Have you noticed I haven't mentioned Liza's lack of nighttime sleep lately? There is a very good reason for this....basically, I've adopted the "if you can't beat 'em, join 'em" mentality. Yes. We are officially bedsharing. Nights were too long and I was too tired to function from rocking a fussy baby back to sleep all.night.long. Now, Liza goes to sleep in her crib and the first time she wakes up after I am already in bed, I bring her to bed with me and we snug down for the night. I knew the switch was official when we took off one of Henry's bedrails and put it on my side of the bed so I can sleep soundly without worrying about a certain little baby girl rolling off our ridiculously high bed in the middle of the night.
This is a big deal, people. A big deal indeed. When Henry was a newborn, I was sure of 3 things: he would breastfeed, wear cloth diapers, and only sleep in his crib. I was convinced that one night in our bed would lead to a lifetime of kicking, squirming little people ruining the little bit of sleep I was afforded.
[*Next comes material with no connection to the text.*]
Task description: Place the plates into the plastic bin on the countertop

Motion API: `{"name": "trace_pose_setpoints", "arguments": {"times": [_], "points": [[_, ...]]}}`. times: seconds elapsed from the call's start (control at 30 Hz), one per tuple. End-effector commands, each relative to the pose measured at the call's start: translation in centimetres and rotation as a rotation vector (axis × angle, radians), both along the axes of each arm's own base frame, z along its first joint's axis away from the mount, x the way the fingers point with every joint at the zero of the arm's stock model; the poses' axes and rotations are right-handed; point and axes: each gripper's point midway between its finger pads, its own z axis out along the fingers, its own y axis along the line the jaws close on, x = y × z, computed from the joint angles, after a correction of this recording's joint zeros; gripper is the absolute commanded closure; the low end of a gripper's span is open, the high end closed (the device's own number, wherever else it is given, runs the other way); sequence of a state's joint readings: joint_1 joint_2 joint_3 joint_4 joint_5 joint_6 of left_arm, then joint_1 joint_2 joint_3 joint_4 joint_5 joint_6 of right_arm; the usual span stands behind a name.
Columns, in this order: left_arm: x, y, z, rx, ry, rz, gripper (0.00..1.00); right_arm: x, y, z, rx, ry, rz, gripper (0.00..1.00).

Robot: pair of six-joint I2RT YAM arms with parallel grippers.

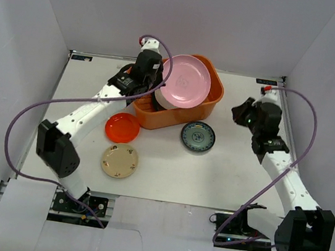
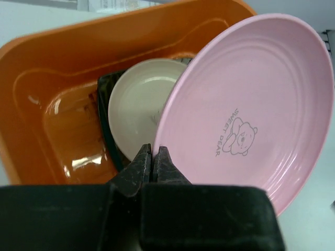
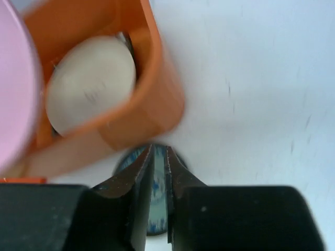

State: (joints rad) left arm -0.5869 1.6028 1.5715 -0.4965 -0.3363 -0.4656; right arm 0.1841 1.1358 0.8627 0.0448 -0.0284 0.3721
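Observation:
My left gripper (image 1: 158, 90) (image 2: 153, 157) is shut on the rim of the pink plate (image 1: 186, 81) (image 2: 251, 120). It holds the plate tilted over the orange plastic bin (image 1: 213, 99) (image 2: 52, 78). A cream plate (image 2: 138, 104) (image 3: 89, 83) leans inside the bin against a black square plate (image 2: 103, 120). The red-orange plate (image 1: 122, 127), the beige plate (image 1: 119, 160) and the blue-green plate (image 1: 198, 136) lie on the white countertop (image 1: 229, 172). My right gripper (image 1: 238, 113) (image 3: 158, 154) hovers empty right of the bin, its jaws almost together. The teal plate is not visible.
White walls bound the countertop on the left, back and right. Purple cables loop from both arms. The bin stands at the back centre, with the three loose plates in front of it.

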Motion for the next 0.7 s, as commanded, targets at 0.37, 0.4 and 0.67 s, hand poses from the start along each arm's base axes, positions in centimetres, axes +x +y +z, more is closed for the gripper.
{"name": "trace_pose_setpoints", "arguments": {"times": [0.37, 0.4, 0.67], "points": [[11.7, 1.6, -8.5, 0.046, 0.145, 0.071, 0.99, -5.6, 3.0, -15.2, 0.178, 0.279, 0.107, 0.32], [11.7, 1.7, -8.8, 0.048, 0.153, 0.070, 0.93, -5.5, 3.0, -15.7, 0.176, 0.290, 0.104, 0.32], [9.5, 1.1, -2.7, -0.041, 0.049, -0.011, 0.15, -4.9, 3.9, -19.4, 0.223, 0.383, 0.086, 0.37]]}}
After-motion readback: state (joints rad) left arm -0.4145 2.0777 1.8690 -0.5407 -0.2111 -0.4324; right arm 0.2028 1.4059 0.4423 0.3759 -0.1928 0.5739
When Henry woke up we rocked. And rocked. And rocked. And then we rocked a little bit more. Around 10 months old, after a very carefully implemented plan of systematic less rocking for the previous month, I regimented how much and how loud he would be allowed to cry until he learned to sleep on his own.
But, Liza is not Henry and this is not two years ago. I have no plans of letting Liza cry and I try to block the memories of Henry crying in his crib all by his lonesome out of my mind. I think about it this way. If Henry starts crying now during the night, we run into his room so he can tell us what is wrong. Why is it different when a non-speaking baby is crying? Crying is crying. And, unhappy children need to be tended to whether the tears are caused by an ear infection, a hungry belly, or the simple fact of needing comfort.
You know what? I don't worry about Liza sleeping with us forever. Why should we all suffer for lack of sleep now because of a fear I have for the future? It simply isn't logical and if she needs me, now or in 10 years, I want to be there for her.
So now Liza sleeps in our bed.
And, I won't lie. I like it a lot. I like her little snuggles and the way she lets me know she is ready to nurse without making a peep. I like the way I can rub her belly and bicycle her legs so she can pass gas and instantly fall back asleep. I like the way I subconsciously scoot away from her in my sleep to get a little space to myself and end up snuggling with Taylor. And, to be honest, I really really like not getting out of bed at night.
It's a nice concept.
Do you cosleep?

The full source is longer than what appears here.